IBS and the Gut-Brain Connection
IBS is a complicated disease, and to understand it, we often need to look beyond the gut and investigate the effects of the gut-brain connection on symptoms.
What is the gut-brain connection?
Our brain and our gut are highly connected. Communication takes place between the central nervous system (the brain and the spinal cord) and the peripheral nervous system. The gut has its own nervous system, called the enteric nervous system. This nervous system is responsible for motility (movement of the muscles in the digestive tract), secretion of digestive fluids, and blood flow.
There's a "highway" running between the central nervous system and the enteric nervous system. Messages run back and forth between the brain and the gut all day long. It's thought that dysfunction of these pathways may contribute to common symptoms of IBS, like abdominal pain, constipation, and diarrhea.1
When they're functioning optimally, the brain and the gut cooperate with each other. However, in patients with IBS, the brain and the gut messages can be "misread."

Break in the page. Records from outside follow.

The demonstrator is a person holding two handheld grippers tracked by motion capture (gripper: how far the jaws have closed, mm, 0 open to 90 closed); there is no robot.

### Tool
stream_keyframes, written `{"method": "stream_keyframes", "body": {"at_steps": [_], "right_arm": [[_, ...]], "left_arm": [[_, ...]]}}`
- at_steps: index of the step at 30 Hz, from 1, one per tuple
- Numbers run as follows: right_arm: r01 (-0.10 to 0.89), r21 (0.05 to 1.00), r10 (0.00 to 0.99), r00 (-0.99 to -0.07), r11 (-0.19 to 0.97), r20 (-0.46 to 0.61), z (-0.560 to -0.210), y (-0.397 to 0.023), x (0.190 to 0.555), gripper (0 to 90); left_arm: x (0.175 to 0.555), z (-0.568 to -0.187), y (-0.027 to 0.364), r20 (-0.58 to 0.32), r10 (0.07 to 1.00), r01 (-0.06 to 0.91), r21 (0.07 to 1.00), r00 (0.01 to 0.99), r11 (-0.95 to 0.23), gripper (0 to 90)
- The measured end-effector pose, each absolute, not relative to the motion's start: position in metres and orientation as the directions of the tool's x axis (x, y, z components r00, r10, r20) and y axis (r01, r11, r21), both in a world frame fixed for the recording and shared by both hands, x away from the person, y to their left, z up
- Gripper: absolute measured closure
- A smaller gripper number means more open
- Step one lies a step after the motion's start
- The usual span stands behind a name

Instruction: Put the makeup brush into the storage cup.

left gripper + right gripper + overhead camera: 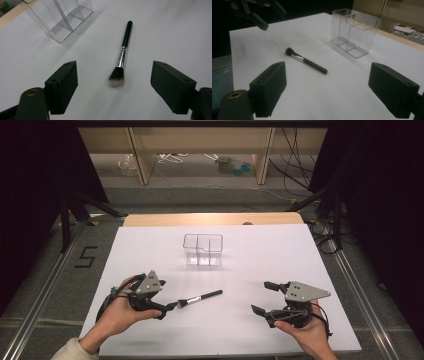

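Makeup brush [200, 298] flat on white table [150, 245], bristles just beyond wide-spread left gripper [170, 309]; right gripper [265, 297] likewise agape, nothing held.

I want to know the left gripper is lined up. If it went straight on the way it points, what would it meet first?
Most likely the makeup brush, bristle end first: it lies ahead between the open jaws of the left gripper, apart from them.

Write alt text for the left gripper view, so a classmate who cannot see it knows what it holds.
A makeup brush lies flat on the white table, bristles nearest the camera, between the open jaws of the left claw, which does not touch it. A clear divided organiser stands at the upper left.
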State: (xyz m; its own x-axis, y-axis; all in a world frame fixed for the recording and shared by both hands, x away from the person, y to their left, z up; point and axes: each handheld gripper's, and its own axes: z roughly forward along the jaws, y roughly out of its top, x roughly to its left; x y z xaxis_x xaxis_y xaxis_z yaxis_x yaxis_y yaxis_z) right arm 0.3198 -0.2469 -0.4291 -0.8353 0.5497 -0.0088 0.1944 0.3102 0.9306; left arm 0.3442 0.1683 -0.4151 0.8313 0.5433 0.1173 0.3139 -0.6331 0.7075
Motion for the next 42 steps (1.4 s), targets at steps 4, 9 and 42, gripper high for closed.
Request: {"method": "stream_keyframes", "body": {"at_steps": [4, 9, 42], "right_arm": [[0.198, 0.93, 0.55, -0.835, 0.311, -0.006, -0.429, -0.247, 0.32, 15.9], [0.206, 0.926, 0.551, -0.835, 0.316, -0.002, -0.429, -0.247, 0.319, 15.9], [0.221, 0.916, 0.552, -0.834, 0.333, 0.001, -0.43, -0.248, 0.32, 15.9]], "left_arm": [[0.352, -0.415, 0.155, 0.109, 0.513, 0.32, 0.667, 0.851, -0.673, 22.7], [0.361, -0.414, 0.14, 0.121, 0.47, 0.31, 0.606, 0.874, -0.733, 24.6], [0.407, -0.452, 0.074, 0.104, 0.305, 0.263, 0.297, 0.947, -0.918, 33.4]]}}
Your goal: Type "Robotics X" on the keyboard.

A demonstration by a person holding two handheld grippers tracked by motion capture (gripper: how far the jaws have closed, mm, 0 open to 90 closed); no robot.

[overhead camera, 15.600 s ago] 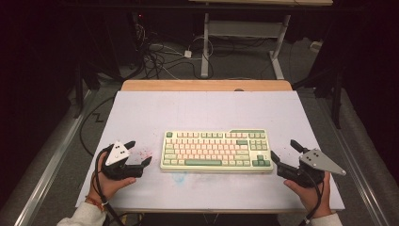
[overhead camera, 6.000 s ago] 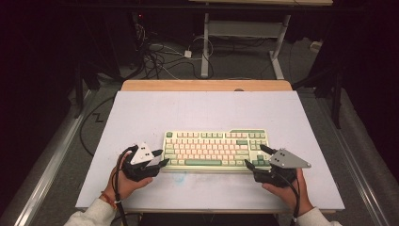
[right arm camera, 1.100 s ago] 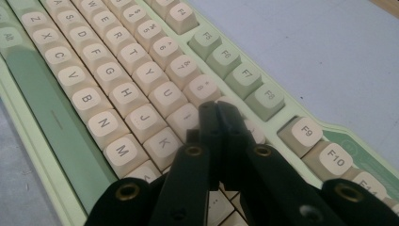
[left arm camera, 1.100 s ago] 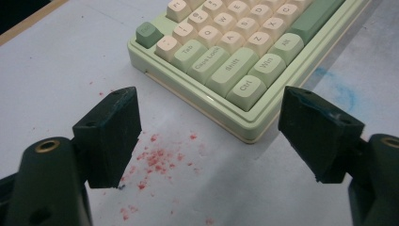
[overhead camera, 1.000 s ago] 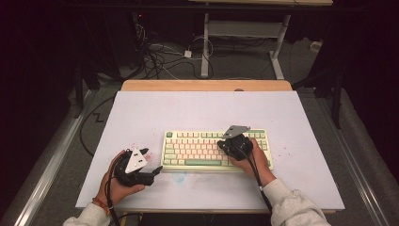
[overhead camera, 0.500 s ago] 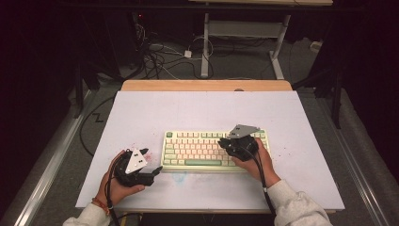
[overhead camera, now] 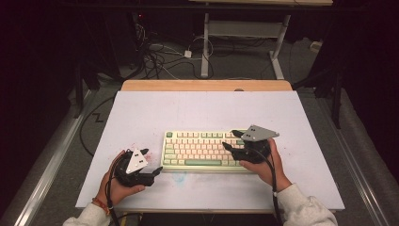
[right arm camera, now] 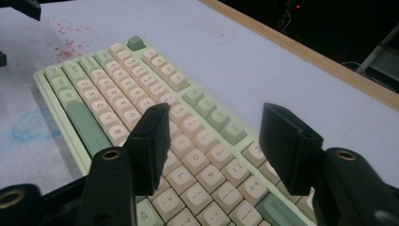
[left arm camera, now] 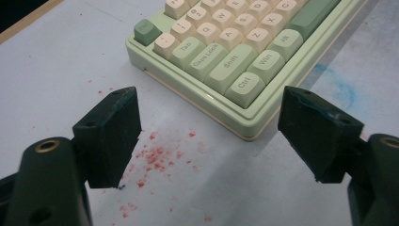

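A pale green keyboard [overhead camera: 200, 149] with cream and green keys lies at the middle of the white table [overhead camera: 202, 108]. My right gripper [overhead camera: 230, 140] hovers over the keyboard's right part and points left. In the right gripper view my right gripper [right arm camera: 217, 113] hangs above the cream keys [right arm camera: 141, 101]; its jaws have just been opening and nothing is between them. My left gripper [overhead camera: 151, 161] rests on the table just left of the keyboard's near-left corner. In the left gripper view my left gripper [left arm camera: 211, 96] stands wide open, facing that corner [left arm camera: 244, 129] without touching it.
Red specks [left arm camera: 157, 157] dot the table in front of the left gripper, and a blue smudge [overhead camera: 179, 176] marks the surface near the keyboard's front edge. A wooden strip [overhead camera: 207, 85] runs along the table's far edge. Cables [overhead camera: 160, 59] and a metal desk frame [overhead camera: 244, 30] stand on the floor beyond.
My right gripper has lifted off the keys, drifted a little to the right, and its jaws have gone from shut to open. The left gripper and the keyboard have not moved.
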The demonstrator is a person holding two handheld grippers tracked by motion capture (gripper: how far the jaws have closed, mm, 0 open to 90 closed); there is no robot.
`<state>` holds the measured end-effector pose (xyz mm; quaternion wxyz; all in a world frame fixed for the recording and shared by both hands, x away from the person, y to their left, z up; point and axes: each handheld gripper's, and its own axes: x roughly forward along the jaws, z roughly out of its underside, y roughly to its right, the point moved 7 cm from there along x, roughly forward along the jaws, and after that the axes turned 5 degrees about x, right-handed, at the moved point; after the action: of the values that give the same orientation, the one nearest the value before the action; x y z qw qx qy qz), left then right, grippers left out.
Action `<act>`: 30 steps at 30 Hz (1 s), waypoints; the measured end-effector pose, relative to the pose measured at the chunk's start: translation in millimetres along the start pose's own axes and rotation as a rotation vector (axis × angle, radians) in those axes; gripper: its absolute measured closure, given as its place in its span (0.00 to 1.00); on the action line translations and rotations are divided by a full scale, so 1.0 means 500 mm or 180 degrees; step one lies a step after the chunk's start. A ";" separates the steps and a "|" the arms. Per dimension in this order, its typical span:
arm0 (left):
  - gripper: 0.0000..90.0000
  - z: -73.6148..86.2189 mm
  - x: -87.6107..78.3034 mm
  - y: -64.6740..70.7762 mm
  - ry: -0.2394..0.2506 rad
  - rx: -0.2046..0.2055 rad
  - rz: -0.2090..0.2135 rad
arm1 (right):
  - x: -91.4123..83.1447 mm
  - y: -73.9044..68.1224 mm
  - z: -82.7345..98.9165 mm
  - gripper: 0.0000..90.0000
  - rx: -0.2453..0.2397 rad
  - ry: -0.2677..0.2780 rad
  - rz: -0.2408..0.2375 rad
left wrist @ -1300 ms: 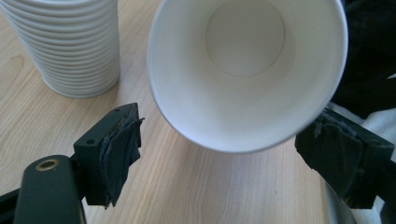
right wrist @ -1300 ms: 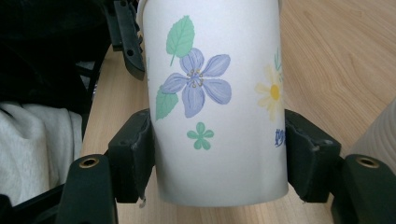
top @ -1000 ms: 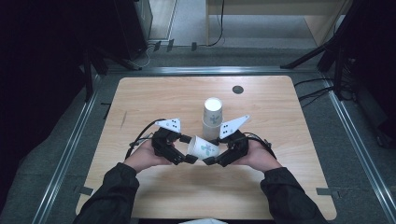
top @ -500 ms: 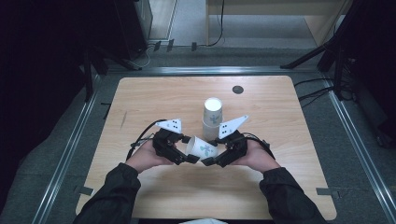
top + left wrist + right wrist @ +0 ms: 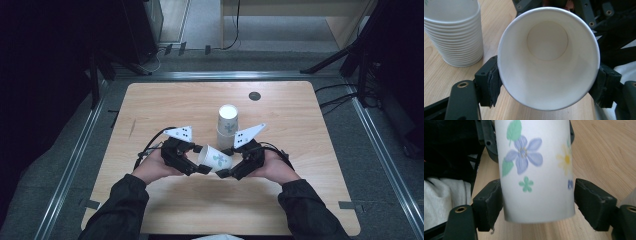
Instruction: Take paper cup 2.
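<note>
I'm mid hand-over of the white flowered paper cup [image 5: 216,158], held off the wooden table [image 5: 300,200] toward its near edge. My left gripper [image 5: 547,82] has just been closing and now clamps its rim, while my right gripper [image 5: 537,197] has just been opening, its jaws slack beside the base. Next I should draw the right one clear without nudging the stack of white paper cups [image 5: 227,125] behind.

Light wooden table [image 5: 165,100], grey floor [image 5: 200,15], dark surroundings
</note>
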<state>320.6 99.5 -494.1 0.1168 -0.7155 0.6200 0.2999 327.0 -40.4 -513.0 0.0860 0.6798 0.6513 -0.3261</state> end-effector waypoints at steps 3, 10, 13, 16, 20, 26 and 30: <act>0.27 0.000 -0.012 -0.001 -0.0121 0.0015 -0.0027 | -0.003 0.003 0.002 0.27 0.0031 -0.0018 0.0023; 0.27 -0.007 -0.034 0.001 -0.0417 0.0077 -0.0117 | -0.001 0.004 0.006 0.27 0.0017 -0.0053 0.0050; 0.27 -0.010 -0.036 0.002 -0.0558 0.0130 -0.0166 | 0.007 0.002 0.008 0.27 -0.0004 -0.0084 0.0031; 0.28 -0.008 -0.033 0.001 -0.0833 0.0218 -0.0257 | 0.012 0.001 0.009 0.27 -0.0022 -0.0114 0.0038; 0.28 -0.012 -0.025 0.001 -0.0989 0.0266 -0.0263 | 0.018 0.002 0.010 0.27 -0.0031 -0.0130 0.0049; 0.27 -0.029 -0.002 0.003 -0.1305 0.0391 -0.0321 | 0.029 0.004 0.011 0.28 -0.0057 -0.0133 0.0073; 0.27 -0.026 0.017 0.006 -0.1420 0.0421 -0.0328 | 0.038 0.003 0.015 0.30 -0.0075 -0.0175 0.0068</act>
<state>321.8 85.2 -488.0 0.3127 -0.6530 0.5598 0.4030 325.0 -28.8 -529.8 0.1154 0.6764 0.6452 -0.3360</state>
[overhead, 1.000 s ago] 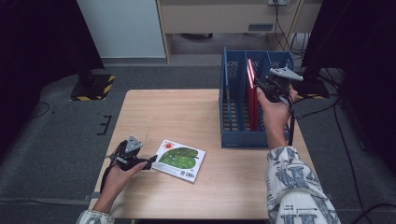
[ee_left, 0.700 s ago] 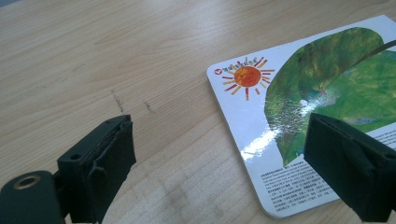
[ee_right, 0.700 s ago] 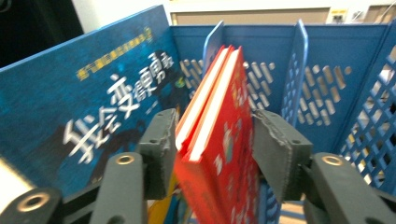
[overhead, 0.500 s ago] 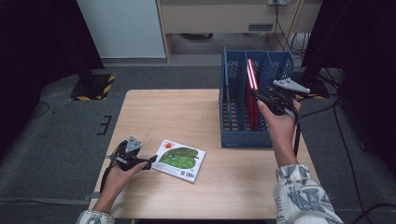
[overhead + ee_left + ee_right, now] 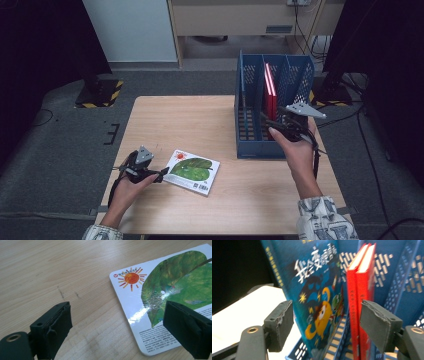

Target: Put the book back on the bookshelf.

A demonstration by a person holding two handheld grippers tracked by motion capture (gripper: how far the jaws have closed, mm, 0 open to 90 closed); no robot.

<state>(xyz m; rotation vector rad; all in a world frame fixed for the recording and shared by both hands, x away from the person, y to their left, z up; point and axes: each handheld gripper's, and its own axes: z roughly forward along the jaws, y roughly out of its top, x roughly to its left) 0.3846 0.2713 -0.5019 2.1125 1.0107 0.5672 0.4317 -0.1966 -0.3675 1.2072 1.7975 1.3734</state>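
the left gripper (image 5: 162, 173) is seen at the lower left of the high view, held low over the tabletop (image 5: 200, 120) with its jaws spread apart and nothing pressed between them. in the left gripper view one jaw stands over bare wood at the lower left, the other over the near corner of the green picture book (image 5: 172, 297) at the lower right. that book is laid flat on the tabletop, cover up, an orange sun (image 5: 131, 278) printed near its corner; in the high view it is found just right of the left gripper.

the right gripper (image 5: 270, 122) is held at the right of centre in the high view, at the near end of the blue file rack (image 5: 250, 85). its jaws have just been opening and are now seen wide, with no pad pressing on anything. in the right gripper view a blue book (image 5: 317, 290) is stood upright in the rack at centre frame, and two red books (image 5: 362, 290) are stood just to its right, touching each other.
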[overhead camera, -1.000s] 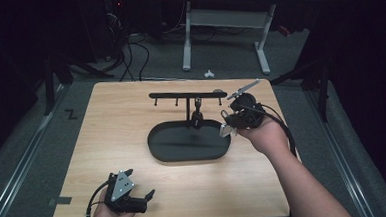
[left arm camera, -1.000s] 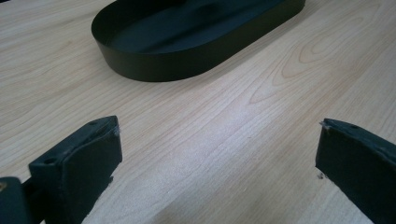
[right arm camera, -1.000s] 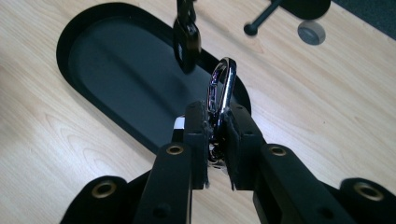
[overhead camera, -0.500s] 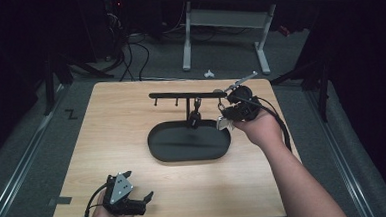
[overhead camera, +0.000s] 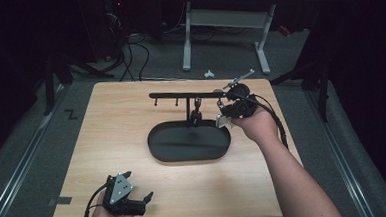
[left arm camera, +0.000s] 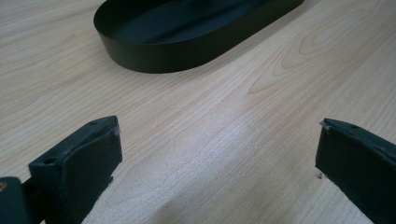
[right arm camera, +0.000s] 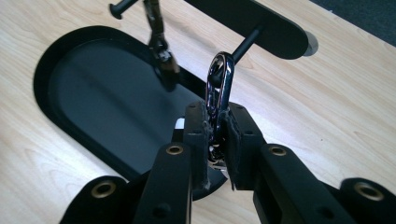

For people with IBS, the nerves in the gut might also be extra sensitive. This is called "visceral hypersensitivity." Visceral hypersensitivity and the perception of normal digestion as painful changes the messages sent between the brain and the gut, leading to indigestion changes.2
IBS and stress
In this day and age, stress is a big factor in most of our lives. From working, commuting, and consuming social media, it's easy to become stressed. This stress puts our body into "fight or flight" mode, which can shift focus away from digestion. Stress can also affect different functions of the gastrointestinal tract, including gastric secretions, gut motility, gut permeability, gut barrier function, and visceral hypersensitivity.1
Stress also releases chemicals that promote inflammation, which can increase the level of inflammation in the gut. This can speed up or slow down gut motility, leading to symptoms like diarrhea or constipation. There is also evidence that stress can affect the composition and growth of the gut microbiota, implicated in the development of IBS.1
As you can see, stress can have a HUGE impact on the digestive system. So how can you manage stress as a way of potentially reducing IBS symptoms?
Managing the gut-brain connection
There are several methods of "retraining" the connection between the brain and the gut. Here are a few examples:
Mindfulness-based stress reduction
About 5-10 minutes of mindfulness practice per day can greatly impact how you perceive pain and digestive symptoms. Mindfulness practices also help activate the "rest and digest" mode, which may help relieve digestive symptoms. One study showed that an 8-week mindfulness course was associated with significant improvement in IBS-related quality of life.3
Gut-directed hypnotherapy is a special form of hypnosis designed to address the miscommunication between the brain and the gut. A trained therapist guides a person through different techniques, including suggestion, imagery, and relaxation.4 A randomized clinical trial showed that gut-directed hypnotherapy was just as effective as the low FODMAP diet for IBS treatment.5
Cognitive behavioral therapy
Cognitive-behavioral therapy is a type of therapeutic approach that focuses on changing behaviors and addressing dysfunctional thinking patterns to influence mood and physiological symptoms. For IBS, treatment involves educating on the connection between the brain and the gut, relaxation strategies (such as diaphragmatic breathing), cognitive restructuring (addressing fear related to IBS symptoms), and teaching problem-solving skills.6
Diaphragmatic breathing exercise
Breathing deep into your diaphragm can help shift your body into "rest and digest" mode and may help relieve IBS symptoms.
- To start, close your eyes (or if that doesn’t feel comfortable, look down the tip of your nose). Place one hand on your stomach and one hand on your chest. Start to become aware of your surroundings. What can you hear? Smell? Start to feel the air as it travels in and out of your nostrils.
- Take a long, slow deep breath inward for a count of 4. Bring the breath all the way into your belly. You should feel the hand over your stomach rising as you inhale.
- Next, exhale slowly through your mouth or nose for a count of 4. Feel your stomach "deflate" as the air leaves your lungs.
- Repeat this breathing exercise for 5 deep inhalations and exhalations. It can be helpful to do this exercise before a meal to help your body prepare for digestion.
The brain and the gut are highly connected, and it's thought that misreading the messages between the brain and the gut could contribute to IBS symptoms. Luckily, there are methods of calming the gut-brain connection, like mindfulness practices, gut-directed hypnotherapy, and cognitive behavioral therapy.